Chris Matthews' new book "Tip and The Gipper: When Politics Worked" is an absorbing account of a time, when Ronald Reagan was president and Tip O'Neill was Speaker of the U.S. House of Representatives, when civility, compromise and respect, were, generally, the order of the day in U.S. politics. "The cloak-and-balance relationship between president and Speaker can either propel the government forward or not," Matthews writes. "Put plainly, they either talk, or they don't. When they join in alliance, the government rumbles ahead. When their interests collide, something's got to give. Either one side prevails, or a compromise is struck. Otherwise the republic stalls."
There was a respect for each other's office and for each other personally, George A. Covington, a friend of mine, who worked for both the (late) Democratic Speaker of the House Jim Wright and the first Bush administration. "They fought each other tooth and nail on political principle and procedure," George told me, "but they respected each other. Republicans and Democrats socialized with each other {across party lines}. Politically they might be far apart but personally they were like brothers {and sisters}."

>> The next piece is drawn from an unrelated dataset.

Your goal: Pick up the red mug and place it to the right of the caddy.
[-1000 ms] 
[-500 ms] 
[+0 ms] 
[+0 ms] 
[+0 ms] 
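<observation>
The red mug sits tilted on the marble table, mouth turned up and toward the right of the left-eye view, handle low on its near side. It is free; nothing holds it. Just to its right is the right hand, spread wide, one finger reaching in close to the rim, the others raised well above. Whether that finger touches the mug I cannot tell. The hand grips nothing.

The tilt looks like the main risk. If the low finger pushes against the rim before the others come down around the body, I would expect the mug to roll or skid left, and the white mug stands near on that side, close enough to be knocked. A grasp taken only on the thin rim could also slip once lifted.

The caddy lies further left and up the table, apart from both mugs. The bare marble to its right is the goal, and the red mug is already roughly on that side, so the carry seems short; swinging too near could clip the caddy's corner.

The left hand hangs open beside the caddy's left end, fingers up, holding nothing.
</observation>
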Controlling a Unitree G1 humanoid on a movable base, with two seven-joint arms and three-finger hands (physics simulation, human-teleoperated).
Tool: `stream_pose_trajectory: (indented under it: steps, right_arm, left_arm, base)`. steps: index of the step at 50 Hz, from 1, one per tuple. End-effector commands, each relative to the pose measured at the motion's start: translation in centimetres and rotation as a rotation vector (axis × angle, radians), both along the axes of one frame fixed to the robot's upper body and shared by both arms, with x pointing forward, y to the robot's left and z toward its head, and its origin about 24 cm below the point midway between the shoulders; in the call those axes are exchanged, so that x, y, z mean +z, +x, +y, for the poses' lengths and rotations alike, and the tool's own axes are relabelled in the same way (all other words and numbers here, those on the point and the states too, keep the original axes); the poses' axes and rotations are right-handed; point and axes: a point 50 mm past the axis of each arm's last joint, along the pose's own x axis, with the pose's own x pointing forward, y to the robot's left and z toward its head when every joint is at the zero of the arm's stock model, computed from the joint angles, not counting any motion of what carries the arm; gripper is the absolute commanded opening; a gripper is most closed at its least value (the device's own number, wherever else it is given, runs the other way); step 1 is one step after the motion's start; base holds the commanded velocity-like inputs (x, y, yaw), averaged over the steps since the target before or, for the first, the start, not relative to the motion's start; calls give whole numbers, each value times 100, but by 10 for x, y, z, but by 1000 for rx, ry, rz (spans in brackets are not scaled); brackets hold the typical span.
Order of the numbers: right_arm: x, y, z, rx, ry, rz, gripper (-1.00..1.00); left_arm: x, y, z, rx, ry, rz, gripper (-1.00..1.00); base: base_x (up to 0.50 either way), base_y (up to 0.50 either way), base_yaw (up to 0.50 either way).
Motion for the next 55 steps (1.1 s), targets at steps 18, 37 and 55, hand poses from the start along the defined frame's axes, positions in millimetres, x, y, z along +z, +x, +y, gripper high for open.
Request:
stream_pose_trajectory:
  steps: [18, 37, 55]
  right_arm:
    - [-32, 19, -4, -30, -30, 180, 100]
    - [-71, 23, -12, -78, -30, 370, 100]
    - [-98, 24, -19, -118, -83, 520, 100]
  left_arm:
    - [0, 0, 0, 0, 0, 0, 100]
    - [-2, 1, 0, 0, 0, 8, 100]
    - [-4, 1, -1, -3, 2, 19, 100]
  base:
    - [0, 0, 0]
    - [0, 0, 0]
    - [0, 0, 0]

I urge President Obama and the Congressional leaders to read Matthews' book. I implore Obama to put aside his feelings of anger, frustration and protectiveness towards his health care act. Mr. President, I beg you, consider this: what good will it do if you give up nothing (no matter how small in your health care law), if the U.S. defaults because you refuse to let Republicans (however wrong they've been) save some face?
I fervently hope that my apocalyptic visions will prove to be merely nightmares from which we shall soon awake.